There are two key issues for performance/racing pressure plates: Safety and Performance.


You only need to know one thing to determine the general safety of a pressure plate. It must have a ductile or malleable iron pressure ring.  Most replacement pressure plates are gray iron and subject to bursting at elevated RPM. (Read: EXPLODING at high rpm.)  If your parts supplier is not able to confirm his product is ductile iron and meets industry safety standards (SFI), STAY AWAY FROM THAT PART!  Ductile or malleable iron isrequired for SFI materials certification. It must meet 60,000 psi tensile, 40,000 psi yield, and 10% elongation specifications to pass SFI testing and assure you maximum safety.
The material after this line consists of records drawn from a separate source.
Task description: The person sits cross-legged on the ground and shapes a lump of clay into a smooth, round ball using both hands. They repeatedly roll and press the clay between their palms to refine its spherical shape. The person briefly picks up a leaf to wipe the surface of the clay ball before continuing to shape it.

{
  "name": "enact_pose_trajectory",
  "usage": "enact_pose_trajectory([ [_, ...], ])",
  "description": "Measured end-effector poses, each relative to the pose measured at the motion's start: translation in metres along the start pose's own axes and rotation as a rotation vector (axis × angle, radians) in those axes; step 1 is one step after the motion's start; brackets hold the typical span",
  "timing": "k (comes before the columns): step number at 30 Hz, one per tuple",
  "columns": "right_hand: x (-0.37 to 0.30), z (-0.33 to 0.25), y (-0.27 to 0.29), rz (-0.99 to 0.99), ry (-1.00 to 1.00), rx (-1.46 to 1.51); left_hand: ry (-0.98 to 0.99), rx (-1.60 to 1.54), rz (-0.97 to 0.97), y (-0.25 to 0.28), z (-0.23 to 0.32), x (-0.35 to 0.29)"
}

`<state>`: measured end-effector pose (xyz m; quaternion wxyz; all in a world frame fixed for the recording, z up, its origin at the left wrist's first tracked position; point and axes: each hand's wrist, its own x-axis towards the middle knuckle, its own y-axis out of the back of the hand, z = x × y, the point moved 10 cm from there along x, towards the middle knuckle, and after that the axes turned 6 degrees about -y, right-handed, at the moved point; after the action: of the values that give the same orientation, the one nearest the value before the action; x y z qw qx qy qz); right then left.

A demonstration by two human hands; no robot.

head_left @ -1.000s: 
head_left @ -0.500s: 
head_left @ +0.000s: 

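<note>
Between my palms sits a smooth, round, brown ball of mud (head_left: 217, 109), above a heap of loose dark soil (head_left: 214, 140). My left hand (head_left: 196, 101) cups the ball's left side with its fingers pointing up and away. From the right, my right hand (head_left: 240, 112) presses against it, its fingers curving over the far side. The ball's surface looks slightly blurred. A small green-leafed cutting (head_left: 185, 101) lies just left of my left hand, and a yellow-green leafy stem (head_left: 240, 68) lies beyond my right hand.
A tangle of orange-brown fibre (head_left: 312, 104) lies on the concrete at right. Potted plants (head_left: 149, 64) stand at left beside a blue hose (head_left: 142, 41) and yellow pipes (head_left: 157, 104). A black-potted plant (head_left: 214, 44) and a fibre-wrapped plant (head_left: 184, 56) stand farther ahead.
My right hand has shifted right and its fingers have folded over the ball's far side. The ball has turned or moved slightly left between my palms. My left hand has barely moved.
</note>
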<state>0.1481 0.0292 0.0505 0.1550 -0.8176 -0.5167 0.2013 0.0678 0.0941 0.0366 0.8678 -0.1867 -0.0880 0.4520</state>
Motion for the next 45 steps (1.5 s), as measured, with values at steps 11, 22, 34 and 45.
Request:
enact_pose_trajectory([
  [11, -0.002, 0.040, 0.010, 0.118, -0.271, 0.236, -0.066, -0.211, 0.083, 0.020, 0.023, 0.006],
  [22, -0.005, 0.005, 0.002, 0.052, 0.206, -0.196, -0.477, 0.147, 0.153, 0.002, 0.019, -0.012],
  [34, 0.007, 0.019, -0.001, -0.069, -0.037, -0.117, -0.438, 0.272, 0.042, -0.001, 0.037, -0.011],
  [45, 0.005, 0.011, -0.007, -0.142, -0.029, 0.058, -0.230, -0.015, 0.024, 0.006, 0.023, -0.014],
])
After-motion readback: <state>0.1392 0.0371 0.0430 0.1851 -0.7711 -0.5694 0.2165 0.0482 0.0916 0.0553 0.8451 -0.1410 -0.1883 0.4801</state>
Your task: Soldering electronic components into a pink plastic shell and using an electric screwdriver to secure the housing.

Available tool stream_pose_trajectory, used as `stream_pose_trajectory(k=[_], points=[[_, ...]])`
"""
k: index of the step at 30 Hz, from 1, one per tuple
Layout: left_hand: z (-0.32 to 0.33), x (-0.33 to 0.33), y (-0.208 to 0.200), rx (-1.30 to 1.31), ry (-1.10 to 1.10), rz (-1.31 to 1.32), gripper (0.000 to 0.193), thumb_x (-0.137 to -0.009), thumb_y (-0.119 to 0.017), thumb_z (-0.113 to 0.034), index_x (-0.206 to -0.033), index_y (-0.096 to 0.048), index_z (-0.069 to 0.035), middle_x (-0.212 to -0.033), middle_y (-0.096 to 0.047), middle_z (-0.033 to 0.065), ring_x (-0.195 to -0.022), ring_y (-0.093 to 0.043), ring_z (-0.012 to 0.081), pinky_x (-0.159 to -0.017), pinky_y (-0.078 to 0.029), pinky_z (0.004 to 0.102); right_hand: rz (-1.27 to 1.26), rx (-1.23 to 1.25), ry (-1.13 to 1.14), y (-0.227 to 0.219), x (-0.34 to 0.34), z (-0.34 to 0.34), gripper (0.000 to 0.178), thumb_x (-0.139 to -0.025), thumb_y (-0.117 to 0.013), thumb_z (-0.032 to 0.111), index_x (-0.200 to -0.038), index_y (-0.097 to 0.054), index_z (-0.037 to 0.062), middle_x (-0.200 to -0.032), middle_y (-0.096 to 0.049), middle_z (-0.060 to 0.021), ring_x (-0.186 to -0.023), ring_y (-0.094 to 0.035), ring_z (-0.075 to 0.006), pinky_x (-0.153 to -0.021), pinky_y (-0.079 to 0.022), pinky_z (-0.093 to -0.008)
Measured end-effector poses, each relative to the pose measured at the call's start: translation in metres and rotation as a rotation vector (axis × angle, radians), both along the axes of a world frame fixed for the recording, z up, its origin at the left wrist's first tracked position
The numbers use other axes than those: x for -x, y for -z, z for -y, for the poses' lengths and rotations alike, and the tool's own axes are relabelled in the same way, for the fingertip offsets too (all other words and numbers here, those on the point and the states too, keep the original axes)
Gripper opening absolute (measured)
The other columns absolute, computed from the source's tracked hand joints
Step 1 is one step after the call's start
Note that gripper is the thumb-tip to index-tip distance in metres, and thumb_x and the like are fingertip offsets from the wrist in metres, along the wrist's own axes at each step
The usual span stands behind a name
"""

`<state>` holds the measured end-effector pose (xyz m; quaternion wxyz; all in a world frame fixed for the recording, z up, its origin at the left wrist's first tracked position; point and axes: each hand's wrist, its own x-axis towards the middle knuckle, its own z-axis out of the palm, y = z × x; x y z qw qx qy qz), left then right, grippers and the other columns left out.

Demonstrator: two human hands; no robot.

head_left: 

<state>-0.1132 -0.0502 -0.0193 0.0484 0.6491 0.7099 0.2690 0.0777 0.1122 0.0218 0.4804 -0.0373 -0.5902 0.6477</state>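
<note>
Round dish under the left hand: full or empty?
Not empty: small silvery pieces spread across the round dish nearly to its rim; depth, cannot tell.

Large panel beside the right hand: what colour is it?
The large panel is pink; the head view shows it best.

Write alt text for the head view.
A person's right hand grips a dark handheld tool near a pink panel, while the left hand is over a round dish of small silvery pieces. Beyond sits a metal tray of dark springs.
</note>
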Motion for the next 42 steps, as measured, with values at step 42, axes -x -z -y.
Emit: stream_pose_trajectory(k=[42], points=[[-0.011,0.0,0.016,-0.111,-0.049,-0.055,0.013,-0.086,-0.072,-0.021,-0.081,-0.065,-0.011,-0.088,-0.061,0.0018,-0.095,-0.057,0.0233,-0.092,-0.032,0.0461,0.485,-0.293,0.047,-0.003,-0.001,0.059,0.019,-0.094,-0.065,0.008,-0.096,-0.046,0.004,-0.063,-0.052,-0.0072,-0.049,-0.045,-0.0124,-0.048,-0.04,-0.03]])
We read some amazing posts detailing how a clutch explosion has cut some guy’s Corvette in two and how upset he is about the damage to his car but he never says: Hey, that clutch could have killed me!  A person would have to be very lucky to walk away from such a catastrophe.  Make sure the pressure plate you use is not just a modified stock type unit! 

While we’re on the subject, any vehicle with significant power increases should be equipped with a steel safety bellhousing.  Even if the pressure plate is SFI legal, it is possible a piece of clutch disc or a fastener could fly off the clutch and go through an aluminum bellhousing.


The pressure plate is the third element of the clutch system. (1 Flywheel, 2 Disc, 3  Pressure Plate.)  The most important issue for you is that the unit you are purchasing actually has the pressure increase you need for your application. If you look at the pressure plate listings under COMPONENTS on this website you will see the pressure ratings for RAM pressure plates. These listings are static pressures. That means this is the pressure load supplied at all times regardless of the engine rpm.

We see a lot of manufacturers advertising high pressures, but we don’t see any published pressure specifications. We’ve pressure tested some of these products and found the pressures far below our standards. You cannot get increased clutch torque load capacity without a significant increase in static clamp pressure.  DO NOT PURCHASE A PRESSURE PLATE UNLESS THE SELLER CAN VERIFY THE PRESSURE IN TOTAL POUNDS OF CLAMP PRESSURE.

Another issue is the addition of centrifugal assist weights on diaphragm pressure plates. The theory is that the clamp pressure increases as the engine rpm increases, (More clamp pressure at high rpm.)  The problem with this is, the counterweights are, 1.) On too small a radius to produce much centrifugal force and 2). The angle of the lever is too low or flat to provide any significant leverage for the force produced. So, this arrangement does not produce any useful additional clamp until it reaches very, very high rpm.

In addition, these counterweights are typically used with a stock pressure clutch. No additional clamp pressure is provided at low rpm where it is needed most when the torque load on the clutch is highest. We won’t go into torque/rpm thing in detail but you should know that as engine and driveline rpm increases, torque load on the clutch decreases. Additional clamp pressure, if any, is generated at the wrong end of the rpm range. RAM solves this problem by providing the high clamp pressure you need at low rpm.

RAM competition pressure plates are built from individual specialized components to our strict performance standards.  Each unit is assembled, adjusted, then balanced to 1/2 ounce inch or less (A very important feature lacking with most other performance clutch manufacturers.)


The Pressure Plate Buyer’s Checklist

  • Make absolutely certain the pressure plate you are buying has a ductile iron pressure ring casting that meets SFI material test specifications.
  • Buy a pressure plate that has a published pressure specification.
  • Avoid centrifugal assisted pressure plates for street/strip cars.
  • Seriously consider a safety bellhousing if available for your vehicle.